For the last failing, he is not solely to blame. He shares it with his natural opposition, the liberal left, whose leading lights, such as Yossi Beilin, Haim Ramon and Amram Mitzna, dig their own graves by their fixation on the Palestinian case, rather than the plight of their own countrymen.
This faction therefore suffers from dwindling popular support in a country crying out for a worthy opposition that cares for its needs and keeps the government on the mark.
There is no one in Israeli politics to day willing and able to challenge Sharon to a serious national debate on whether America’s long-term strategic goals for the Middle East are automatically apposite for Israel. Does it suit Israel’s long-term interests, for instance, to instate Jordanian rule in the West Bank and face Amman’s inevitable demand to extend its jurisdiction to Temple Mount and parts of historic Jerusalem?
This dearth of challengers applies also to the list of the prime minister’s most significant rivals:
Binyamin Netanyahu: His political agenda is predicated on Sharon fumbling the Palestinian question and re-igniting full-scale terrorism. A major revival of Palestinian terror is certainly possible, especially in the most intense stages of the American campaign against Saddam Hussein, but its outcome in Jerusalem’s corridors of power will be pre-determined by Sharon and Washington together – not left to chance. Netanyahu will not be handed the prime minister’s office on a platter. His prospects were not enhanced by his admiring wife’s comment in a New Year’s press interview that her husband is too big for Israel, which was generally taken as an expression of Bibi’s own view of self.

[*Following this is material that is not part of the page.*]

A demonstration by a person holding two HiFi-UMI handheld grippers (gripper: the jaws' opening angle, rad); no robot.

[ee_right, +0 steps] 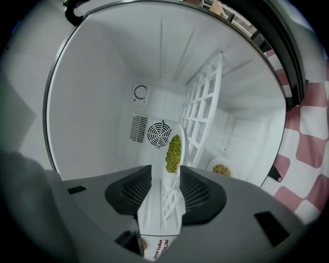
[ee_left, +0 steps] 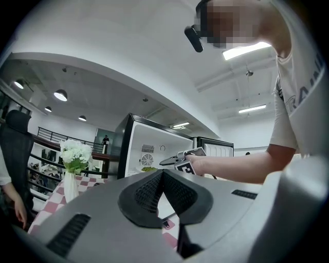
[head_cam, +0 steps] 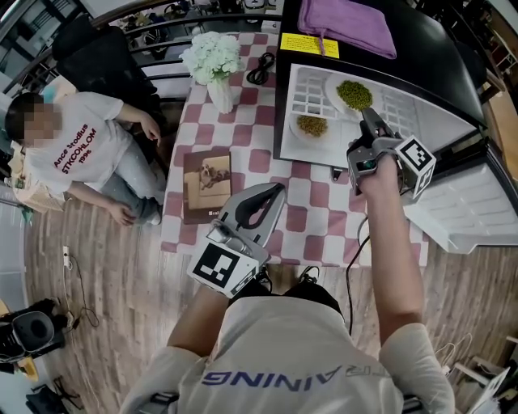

Ehud Barak: The Labor prime minister overthrown by Sharon is a bizarre mix of a little Sharon plus a lot of Netanyahu. Like Sharon, he trusted on a cordial relationship with an American president to buttress his regime, except that he chose the wrong president. Bill Clinton’s eight years in the White House are often seen in retrospect as a dead and gone period which led America blindfold to the 9/ll calamity. The Clinton-Barak duo’s handling of Yasser Arafat and the Palestinians is seen in Israel as a powerful detonator of the current Palestinian-Israeli conflict. But when advised to voice some regrets for actions he took as prime minister, Barak haughtily refuses. His former advisers recall that as prime minister he was wont to weigh advice offered him according to a single yardstick: How would he look in the history books?
Binyamin (Fuad) Ben Eliezer: Less pretentious than Netanyahu and Barak, the defense minister (who is also Labor leader) is fond of asserting that unforeseen political circumstances might yet put him in the prime minister’s seat. Not many share his belief. He has successfully survived the past two years by low-grade maneuvering between Sharon, the veteran Labor leader and foreign minister Shimon Peres and three Labor hopefuls, MK Haim Ramon, Haifa Mayor Amram Mitzna and Knesset Speaker Avraham Burg. But the only real projects or programs he has attempted – the handover of the Gaza Strip and Bethlehem to the Palestinians in return for a truce – broke down before it started.